Kalas returned to Finland in June 1954 and reported to the authorities. In 1955, he published a memoir, Kymmenen vuotta seikkailujen tiellä (Ten Years on the Road of Adventures), in which he recounted his service in the German army and, among other things, his visit to the Dachau concentration camp. The work was ghostwritten by thriller writer Aarne Haapakoski. The book also appeared as a follow-up story in Kuvaposti.

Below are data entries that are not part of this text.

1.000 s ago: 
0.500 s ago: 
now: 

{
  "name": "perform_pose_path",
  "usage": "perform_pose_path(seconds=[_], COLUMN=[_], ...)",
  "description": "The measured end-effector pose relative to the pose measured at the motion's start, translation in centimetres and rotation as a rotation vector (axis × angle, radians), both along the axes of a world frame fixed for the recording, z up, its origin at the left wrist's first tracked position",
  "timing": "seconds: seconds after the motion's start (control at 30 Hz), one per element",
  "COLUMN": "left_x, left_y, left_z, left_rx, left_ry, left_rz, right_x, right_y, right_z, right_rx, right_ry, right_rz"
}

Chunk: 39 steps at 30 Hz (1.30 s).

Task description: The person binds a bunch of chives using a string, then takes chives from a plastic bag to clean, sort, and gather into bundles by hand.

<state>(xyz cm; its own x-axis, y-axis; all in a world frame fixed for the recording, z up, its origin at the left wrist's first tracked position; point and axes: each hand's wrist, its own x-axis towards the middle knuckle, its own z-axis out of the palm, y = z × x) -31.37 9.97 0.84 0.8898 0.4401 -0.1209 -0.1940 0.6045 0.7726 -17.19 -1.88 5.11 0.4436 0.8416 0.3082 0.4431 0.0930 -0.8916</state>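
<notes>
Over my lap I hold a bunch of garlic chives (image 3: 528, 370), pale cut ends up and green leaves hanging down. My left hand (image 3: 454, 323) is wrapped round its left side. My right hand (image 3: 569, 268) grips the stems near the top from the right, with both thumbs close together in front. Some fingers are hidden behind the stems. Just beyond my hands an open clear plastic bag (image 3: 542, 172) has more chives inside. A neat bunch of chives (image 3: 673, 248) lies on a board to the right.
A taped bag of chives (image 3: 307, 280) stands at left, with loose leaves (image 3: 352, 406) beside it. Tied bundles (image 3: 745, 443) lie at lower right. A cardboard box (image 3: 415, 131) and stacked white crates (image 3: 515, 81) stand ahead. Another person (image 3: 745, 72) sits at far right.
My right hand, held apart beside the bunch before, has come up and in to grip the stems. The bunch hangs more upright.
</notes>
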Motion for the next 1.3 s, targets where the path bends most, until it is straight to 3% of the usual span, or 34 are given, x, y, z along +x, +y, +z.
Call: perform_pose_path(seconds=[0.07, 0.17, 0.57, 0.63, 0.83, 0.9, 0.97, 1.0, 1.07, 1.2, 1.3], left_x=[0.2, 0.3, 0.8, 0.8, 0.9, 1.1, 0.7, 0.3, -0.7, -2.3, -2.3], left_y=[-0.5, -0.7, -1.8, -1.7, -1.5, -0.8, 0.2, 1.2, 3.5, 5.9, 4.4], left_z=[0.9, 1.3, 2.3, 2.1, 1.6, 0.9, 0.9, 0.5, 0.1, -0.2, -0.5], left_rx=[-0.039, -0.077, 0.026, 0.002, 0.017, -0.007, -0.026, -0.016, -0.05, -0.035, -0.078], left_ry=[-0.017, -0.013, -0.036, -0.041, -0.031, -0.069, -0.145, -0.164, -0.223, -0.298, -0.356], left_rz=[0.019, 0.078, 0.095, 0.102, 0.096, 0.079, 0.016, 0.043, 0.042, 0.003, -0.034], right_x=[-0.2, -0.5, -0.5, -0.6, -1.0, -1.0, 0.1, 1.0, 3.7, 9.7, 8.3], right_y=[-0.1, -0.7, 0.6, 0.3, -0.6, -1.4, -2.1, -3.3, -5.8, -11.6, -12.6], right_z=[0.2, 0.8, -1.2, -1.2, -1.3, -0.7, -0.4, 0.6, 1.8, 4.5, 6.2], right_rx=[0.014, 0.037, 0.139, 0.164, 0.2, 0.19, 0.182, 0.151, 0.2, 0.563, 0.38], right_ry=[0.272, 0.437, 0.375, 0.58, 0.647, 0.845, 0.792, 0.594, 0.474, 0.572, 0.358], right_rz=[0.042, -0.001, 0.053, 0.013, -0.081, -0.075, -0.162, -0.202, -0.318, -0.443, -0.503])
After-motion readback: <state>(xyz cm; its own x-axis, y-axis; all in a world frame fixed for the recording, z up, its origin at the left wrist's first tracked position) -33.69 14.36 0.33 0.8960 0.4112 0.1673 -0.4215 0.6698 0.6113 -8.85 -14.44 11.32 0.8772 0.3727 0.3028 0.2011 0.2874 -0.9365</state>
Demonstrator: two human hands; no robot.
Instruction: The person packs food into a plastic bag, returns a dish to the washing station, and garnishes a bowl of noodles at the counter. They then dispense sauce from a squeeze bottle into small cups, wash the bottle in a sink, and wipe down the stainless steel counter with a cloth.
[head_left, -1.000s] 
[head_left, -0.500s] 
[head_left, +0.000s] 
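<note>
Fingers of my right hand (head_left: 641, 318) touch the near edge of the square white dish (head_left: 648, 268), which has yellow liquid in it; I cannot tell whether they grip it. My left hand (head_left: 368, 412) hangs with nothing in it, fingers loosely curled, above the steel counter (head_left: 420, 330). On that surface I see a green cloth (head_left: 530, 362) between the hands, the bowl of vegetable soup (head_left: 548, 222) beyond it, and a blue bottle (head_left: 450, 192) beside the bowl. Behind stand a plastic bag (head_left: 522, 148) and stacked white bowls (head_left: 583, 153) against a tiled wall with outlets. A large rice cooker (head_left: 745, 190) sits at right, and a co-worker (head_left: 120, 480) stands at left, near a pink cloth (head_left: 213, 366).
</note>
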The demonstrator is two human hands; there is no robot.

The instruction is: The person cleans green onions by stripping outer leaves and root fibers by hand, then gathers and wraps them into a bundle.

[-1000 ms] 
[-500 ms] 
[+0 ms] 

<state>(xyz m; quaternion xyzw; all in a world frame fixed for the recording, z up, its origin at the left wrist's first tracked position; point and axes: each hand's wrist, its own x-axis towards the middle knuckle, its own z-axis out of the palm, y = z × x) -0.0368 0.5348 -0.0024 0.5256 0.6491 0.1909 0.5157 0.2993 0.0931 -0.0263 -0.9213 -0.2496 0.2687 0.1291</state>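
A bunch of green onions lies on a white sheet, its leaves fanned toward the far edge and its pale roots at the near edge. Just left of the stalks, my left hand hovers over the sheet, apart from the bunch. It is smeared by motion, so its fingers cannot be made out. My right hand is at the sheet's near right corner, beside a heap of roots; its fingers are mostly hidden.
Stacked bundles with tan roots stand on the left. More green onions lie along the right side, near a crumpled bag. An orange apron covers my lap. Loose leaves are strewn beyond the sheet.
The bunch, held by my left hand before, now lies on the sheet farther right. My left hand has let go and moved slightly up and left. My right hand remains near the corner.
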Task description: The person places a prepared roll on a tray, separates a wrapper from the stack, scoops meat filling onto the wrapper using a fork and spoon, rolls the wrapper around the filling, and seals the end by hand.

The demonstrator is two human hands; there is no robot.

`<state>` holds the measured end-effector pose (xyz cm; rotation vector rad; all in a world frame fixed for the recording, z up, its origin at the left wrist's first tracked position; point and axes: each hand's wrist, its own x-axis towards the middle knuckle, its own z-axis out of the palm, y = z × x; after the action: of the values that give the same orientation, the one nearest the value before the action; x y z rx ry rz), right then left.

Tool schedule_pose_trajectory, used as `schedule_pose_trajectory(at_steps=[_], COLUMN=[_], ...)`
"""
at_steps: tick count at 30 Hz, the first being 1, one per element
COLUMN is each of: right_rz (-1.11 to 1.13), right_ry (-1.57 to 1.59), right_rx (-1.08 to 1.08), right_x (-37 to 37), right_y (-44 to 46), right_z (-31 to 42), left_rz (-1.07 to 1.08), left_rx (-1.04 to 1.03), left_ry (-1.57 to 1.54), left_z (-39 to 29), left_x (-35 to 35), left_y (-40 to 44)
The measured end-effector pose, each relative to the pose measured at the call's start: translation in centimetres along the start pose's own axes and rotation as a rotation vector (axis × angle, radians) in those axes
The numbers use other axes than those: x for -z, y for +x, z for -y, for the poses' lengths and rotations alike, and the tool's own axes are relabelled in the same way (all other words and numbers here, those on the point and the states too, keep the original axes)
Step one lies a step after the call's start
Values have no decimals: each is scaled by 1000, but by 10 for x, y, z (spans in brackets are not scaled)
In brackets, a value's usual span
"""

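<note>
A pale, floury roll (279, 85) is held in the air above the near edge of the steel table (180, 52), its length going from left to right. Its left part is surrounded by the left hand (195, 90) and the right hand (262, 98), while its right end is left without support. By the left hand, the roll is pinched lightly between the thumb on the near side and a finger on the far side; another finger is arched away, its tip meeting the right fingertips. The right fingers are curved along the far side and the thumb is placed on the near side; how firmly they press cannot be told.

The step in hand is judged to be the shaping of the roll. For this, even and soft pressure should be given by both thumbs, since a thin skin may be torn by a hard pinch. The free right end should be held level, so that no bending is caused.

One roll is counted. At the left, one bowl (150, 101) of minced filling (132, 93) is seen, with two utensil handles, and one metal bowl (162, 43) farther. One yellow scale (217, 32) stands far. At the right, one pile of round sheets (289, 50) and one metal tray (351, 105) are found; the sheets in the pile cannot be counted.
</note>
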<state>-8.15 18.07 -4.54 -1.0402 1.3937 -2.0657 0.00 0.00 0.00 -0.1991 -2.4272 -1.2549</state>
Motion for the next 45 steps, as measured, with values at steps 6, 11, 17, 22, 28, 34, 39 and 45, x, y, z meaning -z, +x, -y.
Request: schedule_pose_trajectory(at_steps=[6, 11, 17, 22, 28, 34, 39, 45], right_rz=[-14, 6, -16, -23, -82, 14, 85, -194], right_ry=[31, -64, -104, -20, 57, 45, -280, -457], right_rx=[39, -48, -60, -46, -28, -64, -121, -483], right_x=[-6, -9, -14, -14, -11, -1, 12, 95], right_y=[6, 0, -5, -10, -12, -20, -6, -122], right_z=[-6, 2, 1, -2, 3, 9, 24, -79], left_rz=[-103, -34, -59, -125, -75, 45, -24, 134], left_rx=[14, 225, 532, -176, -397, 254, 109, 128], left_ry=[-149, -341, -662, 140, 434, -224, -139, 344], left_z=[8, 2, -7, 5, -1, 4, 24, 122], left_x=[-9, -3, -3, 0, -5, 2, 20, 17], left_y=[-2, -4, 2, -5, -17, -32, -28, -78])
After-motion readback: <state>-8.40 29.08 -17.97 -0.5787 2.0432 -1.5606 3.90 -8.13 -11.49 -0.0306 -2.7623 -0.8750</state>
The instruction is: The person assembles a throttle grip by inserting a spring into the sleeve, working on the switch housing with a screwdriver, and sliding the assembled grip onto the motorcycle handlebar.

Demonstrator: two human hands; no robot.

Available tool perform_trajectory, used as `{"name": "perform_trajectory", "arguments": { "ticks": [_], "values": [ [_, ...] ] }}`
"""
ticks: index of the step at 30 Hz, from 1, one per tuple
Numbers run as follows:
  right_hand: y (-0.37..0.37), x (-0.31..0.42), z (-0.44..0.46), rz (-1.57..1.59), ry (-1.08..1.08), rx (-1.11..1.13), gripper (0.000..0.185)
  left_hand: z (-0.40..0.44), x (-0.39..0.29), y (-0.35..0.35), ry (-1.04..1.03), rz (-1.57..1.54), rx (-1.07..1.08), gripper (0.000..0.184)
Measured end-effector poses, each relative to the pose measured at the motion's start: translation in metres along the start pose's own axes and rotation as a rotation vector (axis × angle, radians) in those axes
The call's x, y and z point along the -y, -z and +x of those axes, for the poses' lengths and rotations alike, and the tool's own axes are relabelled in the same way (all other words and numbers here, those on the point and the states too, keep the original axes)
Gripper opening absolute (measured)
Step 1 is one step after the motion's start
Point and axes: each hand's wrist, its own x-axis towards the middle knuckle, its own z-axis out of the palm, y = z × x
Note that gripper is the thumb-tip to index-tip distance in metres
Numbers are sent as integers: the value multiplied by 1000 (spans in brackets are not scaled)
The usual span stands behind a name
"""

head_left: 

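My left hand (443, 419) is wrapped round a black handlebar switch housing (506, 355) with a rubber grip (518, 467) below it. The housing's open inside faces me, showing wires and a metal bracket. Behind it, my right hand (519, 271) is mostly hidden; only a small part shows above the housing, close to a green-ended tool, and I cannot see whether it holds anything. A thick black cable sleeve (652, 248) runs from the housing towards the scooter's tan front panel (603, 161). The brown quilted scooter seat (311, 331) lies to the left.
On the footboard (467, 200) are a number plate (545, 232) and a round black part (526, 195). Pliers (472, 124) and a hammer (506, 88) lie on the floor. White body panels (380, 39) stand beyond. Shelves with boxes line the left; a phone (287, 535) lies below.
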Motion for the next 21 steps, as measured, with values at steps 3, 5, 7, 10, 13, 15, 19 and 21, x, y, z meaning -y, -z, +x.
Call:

In 1955, the Supreme Court sentenced Kalas to four years and two months in the penitentiary for going over to the enemy's side during the war, and the Helsinki Court of Appeals also sentenced Kalas to 18 months in the penitentiary for forging bills, which were combined into a five-year penitentiary sentence. However, Kalas fled to France, from where he moved in 1957 to West Germany and later to Gothenburg, Sweden. Around this time, Kalas joined the CIA to spy against the Soviet Union. In 1958, he recruited the Estonian emigrant Heinrich Mark as a spy for the CIA, who obtained information about Soviet Estonia. Kalas' wife finally turned him in by delivering a briefcase containing secret documents to the Swedish police. Kalas and Mark were imprisoned in January 1961. In March of the same year, Kalas was sentenced to ten months of forced labor, compensation of 5,000 kroner to the state and deportation from Sweden for espionage. Mark was sentenced to seven months of forced labor. In 1963, Kalas claimed to a Danish newspaper that the Swedish authorities had leaked classified trial documents to Finland. At that time, he was still wanted in Finland for treason. Heinrich Mark later became the Prime Minister and President of the Estonian government-in-exile.

Kalas was eventually found dead in a hotel in Malmö, Sweden.